WHAT NEEDS TO BE DONE:
Look through the lines below and extract each one that contains "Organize".

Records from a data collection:
______________________________

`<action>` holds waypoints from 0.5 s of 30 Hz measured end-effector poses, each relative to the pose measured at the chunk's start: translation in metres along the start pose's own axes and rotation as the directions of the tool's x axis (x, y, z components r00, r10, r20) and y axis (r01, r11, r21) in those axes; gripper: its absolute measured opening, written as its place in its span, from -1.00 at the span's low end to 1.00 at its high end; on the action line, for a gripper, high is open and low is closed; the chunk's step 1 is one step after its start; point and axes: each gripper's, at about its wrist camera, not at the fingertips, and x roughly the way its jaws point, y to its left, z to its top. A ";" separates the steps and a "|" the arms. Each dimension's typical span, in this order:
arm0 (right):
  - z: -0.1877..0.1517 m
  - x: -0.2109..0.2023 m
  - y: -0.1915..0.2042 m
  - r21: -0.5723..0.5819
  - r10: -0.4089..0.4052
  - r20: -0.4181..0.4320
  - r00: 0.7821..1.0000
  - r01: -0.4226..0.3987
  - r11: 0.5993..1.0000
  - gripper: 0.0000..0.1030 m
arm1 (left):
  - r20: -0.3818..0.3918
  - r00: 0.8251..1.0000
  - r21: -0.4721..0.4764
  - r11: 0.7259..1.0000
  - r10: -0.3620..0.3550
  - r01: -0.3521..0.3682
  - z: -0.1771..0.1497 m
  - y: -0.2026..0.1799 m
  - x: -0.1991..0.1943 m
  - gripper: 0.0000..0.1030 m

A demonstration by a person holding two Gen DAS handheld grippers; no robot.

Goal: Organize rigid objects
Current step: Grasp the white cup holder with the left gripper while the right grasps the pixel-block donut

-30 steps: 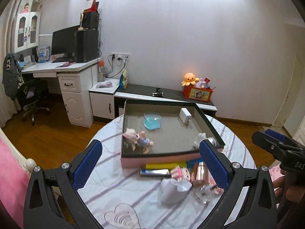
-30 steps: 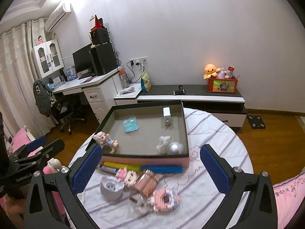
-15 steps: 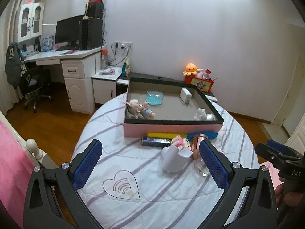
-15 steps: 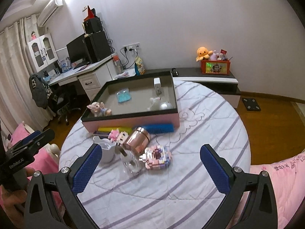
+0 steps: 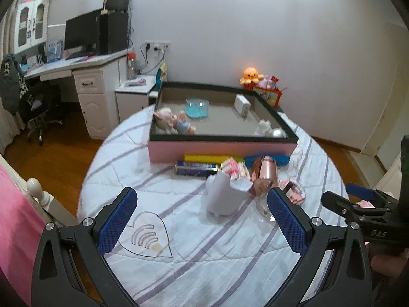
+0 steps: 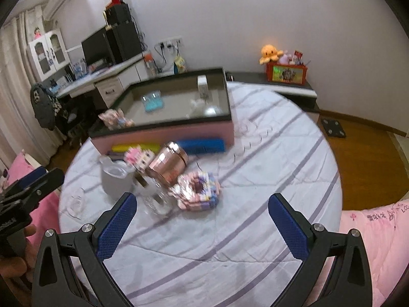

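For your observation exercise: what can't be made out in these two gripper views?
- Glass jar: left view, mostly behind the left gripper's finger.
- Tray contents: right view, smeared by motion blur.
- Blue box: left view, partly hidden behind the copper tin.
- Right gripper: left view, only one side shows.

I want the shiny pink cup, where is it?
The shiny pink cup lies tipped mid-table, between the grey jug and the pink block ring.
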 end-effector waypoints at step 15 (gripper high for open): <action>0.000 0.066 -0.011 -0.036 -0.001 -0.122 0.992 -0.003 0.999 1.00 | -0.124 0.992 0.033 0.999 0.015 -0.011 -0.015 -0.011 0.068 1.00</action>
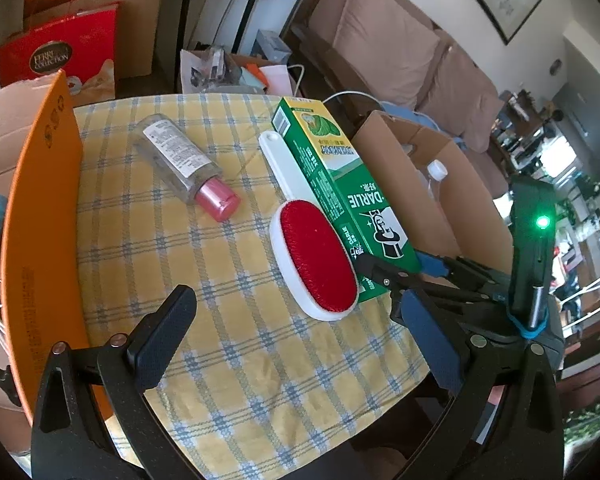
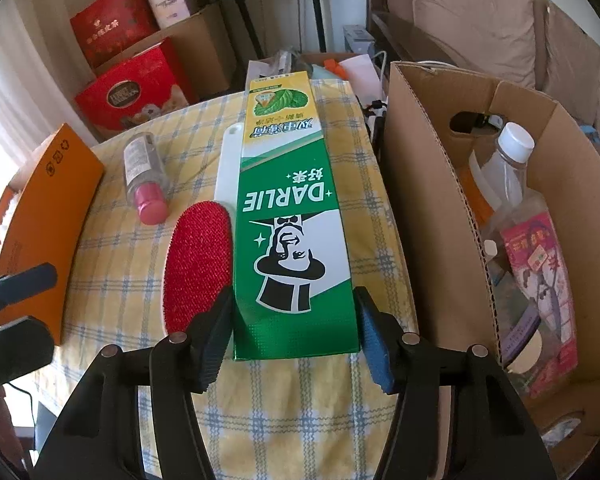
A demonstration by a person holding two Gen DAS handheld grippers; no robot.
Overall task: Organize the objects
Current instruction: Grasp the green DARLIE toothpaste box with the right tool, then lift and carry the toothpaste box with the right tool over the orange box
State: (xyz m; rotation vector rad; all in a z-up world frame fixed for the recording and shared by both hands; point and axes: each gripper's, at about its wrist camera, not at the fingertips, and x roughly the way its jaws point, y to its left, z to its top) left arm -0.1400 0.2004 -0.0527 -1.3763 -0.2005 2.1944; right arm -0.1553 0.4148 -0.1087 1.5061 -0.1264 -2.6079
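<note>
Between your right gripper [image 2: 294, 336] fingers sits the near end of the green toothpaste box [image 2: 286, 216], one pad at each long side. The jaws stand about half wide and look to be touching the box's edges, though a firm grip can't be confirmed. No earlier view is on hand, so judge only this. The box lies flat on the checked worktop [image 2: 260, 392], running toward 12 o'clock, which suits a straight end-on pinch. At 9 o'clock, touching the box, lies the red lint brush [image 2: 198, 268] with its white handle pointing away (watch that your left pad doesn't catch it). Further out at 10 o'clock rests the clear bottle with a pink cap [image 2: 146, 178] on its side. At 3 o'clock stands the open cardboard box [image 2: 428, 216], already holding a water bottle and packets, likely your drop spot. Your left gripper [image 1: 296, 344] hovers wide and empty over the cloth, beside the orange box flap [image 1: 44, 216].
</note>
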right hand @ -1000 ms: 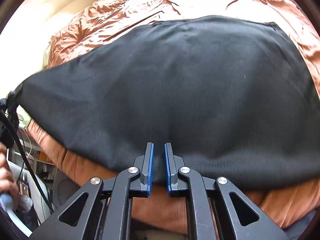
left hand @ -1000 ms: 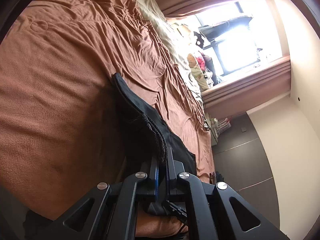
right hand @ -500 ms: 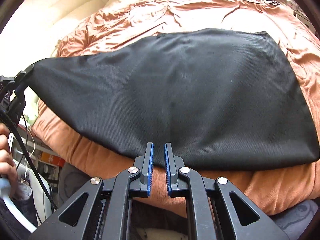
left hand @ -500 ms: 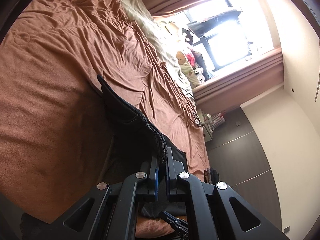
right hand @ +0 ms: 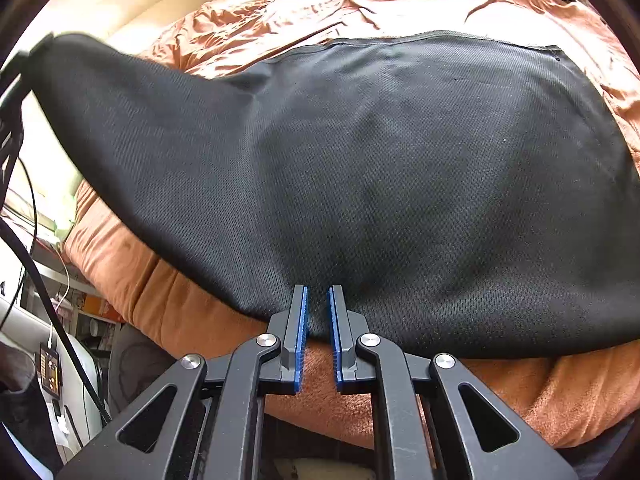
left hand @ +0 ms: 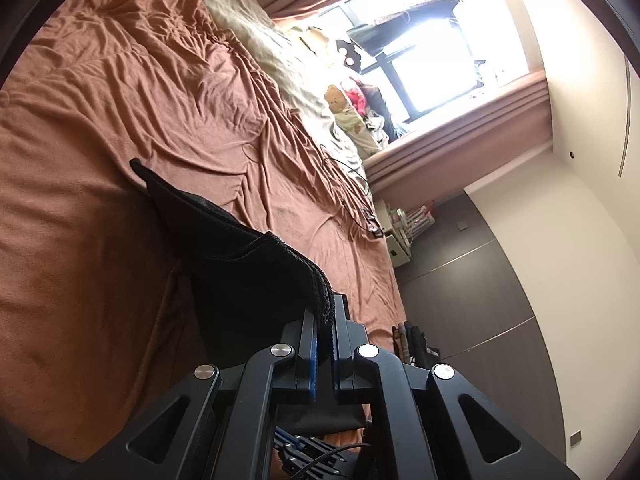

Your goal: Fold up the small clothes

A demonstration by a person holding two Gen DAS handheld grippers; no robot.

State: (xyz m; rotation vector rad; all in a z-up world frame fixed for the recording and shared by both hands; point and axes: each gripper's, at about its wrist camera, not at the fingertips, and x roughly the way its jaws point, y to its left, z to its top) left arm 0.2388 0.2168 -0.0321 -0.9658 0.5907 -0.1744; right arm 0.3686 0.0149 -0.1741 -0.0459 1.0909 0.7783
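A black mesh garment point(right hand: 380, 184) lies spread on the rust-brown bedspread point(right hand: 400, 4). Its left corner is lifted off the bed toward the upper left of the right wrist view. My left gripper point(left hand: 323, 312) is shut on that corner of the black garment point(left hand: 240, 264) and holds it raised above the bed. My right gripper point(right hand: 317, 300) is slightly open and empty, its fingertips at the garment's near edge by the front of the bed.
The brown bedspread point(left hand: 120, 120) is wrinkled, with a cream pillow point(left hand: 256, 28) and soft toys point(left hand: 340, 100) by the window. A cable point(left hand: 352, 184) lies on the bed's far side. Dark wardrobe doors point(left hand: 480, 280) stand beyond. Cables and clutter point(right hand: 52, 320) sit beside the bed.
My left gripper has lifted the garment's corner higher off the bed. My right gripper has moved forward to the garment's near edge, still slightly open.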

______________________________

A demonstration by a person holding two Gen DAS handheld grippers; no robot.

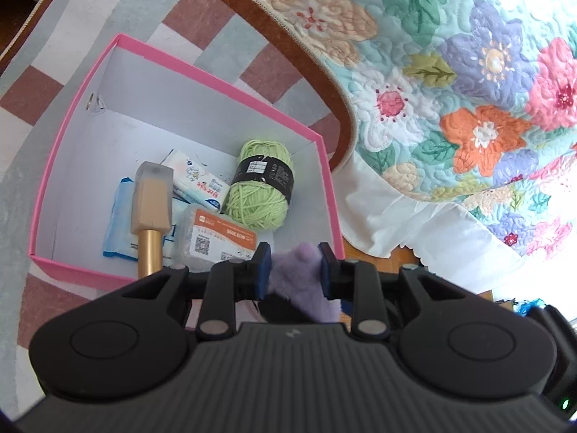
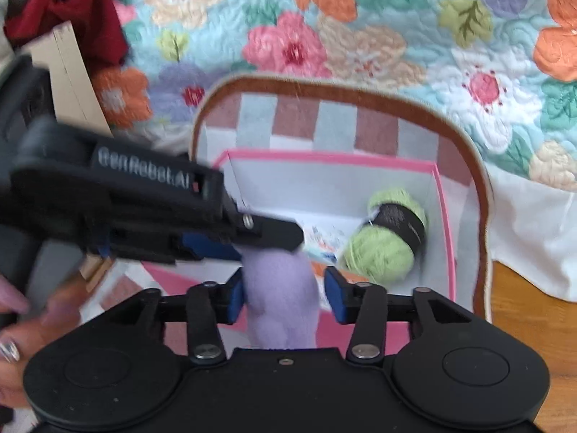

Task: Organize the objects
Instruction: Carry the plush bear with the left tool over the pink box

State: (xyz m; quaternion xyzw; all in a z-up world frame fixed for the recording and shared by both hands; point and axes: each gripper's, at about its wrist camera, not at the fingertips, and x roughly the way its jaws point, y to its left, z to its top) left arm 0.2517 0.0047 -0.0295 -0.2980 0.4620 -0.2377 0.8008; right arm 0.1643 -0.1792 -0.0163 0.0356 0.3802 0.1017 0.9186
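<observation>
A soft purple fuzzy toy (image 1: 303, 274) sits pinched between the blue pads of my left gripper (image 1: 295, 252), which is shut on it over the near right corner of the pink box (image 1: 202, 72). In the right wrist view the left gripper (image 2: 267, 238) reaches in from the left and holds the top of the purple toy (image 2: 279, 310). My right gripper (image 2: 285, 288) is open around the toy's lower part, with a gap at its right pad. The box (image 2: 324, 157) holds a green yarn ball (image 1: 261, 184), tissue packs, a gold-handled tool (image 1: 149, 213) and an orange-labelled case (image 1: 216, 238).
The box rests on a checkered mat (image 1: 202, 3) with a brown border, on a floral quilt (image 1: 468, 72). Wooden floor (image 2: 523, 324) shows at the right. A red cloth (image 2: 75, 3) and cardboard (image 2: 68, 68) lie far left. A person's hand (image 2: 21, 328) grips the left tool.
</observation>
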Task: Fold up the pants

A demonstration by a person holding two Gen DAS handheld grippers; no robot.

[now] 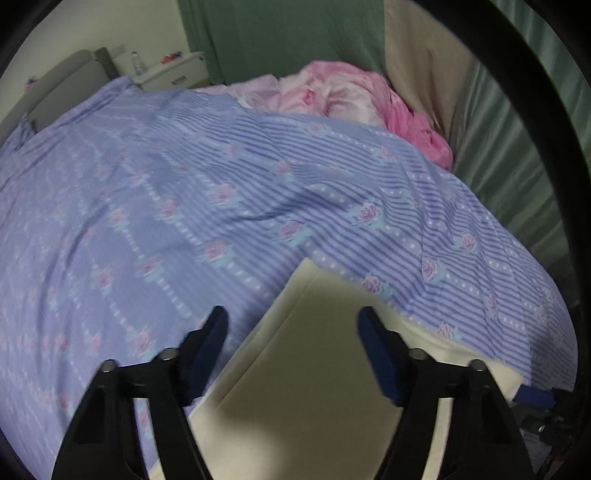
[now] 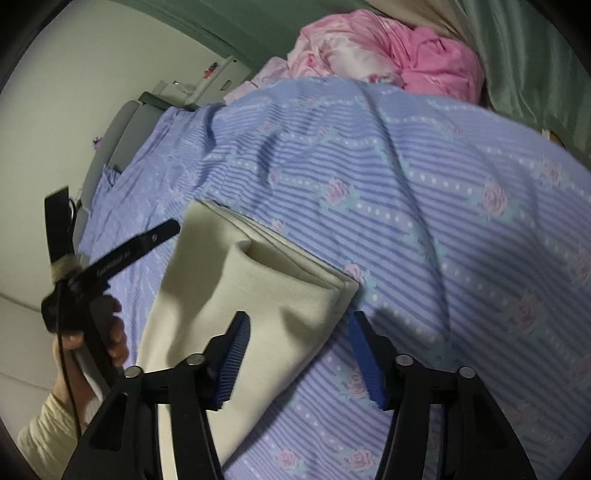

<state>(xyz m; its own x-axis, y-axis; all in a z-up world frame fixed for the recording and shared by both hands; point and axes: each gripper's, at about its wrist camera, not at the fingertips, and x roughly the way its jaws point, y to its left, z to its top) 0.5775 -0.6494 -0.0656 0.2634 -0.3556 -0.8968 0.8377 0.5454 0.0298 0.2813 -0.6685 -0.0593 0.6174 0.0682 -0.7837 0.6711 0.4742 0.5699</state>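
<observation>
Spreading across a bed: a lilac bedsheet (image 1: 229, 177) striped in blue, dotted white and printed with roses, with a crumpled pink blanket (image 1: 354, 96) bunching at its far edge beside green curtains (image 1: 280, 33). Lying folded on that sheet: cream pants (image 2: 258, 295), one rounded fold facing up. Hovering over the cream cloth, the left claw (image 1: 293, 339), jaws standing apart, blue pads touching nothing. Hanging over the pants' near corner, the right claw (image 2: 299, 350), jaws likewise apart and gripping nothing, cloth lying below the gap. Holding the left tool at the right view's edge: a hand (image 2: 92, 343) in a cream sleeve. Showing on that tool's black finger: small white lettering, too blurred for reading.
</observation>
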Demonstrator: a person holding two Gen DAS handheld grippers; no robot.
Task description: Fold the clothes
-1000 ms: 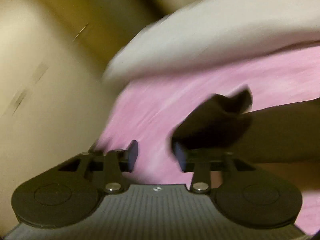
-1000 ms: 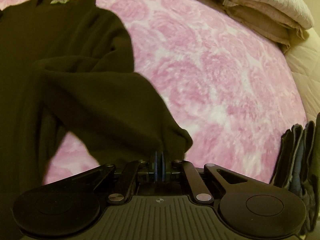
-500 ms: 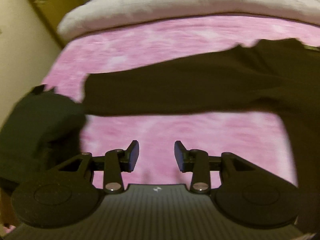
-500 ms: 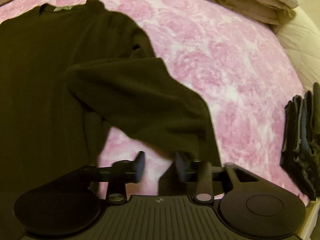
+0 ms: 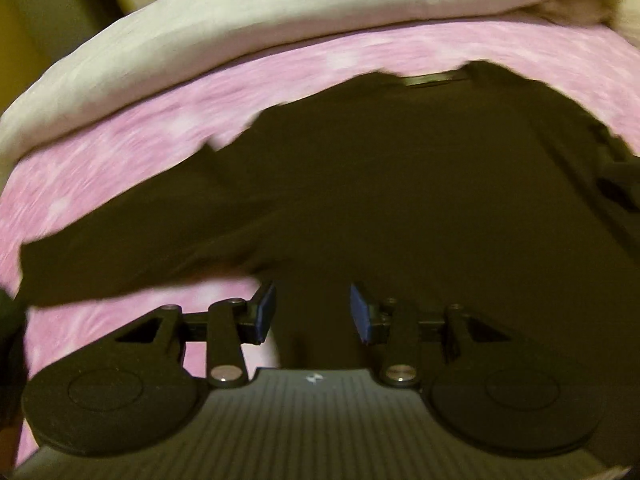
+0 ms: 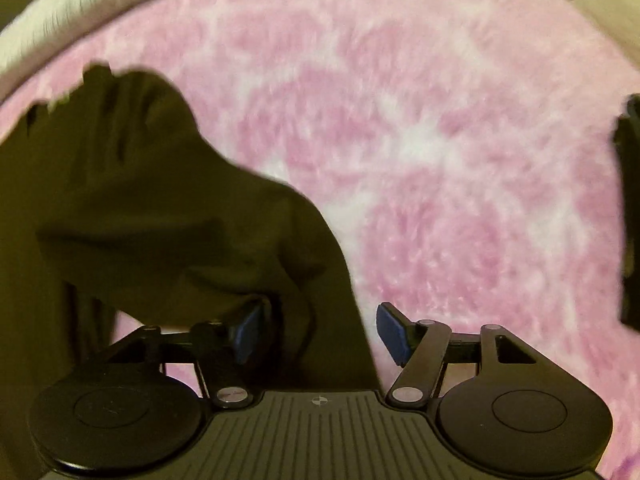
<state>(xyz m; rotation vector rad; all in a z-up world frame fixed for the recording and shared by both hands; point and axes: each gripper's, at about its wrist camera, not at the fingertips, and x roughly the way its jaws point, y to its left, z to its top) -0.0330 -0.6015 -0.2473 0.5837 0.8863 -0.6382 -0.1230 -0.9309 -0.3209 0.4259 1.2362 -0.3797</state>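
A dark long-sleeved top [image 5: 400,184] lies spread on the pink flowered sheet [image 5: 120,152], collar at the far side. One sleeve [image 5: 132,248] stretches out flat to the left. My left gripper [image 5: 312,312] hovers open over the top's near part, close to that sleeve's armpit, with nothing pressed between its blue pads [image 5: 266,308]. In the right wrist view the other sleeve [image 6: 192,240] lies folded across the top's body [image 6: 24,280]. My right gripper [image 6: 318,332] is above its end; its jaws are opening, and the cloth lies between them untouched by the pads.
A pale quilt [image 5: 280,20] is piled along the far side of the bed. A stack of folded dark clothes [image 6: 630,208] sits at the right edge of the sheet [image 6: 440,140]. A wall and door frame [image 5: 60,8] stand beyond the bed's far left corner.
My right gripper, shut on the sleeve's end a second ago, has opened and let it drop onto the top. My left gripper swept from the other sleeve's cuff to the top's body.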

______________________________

YOUR RESPONSE:
Goal: Organize rigid objects
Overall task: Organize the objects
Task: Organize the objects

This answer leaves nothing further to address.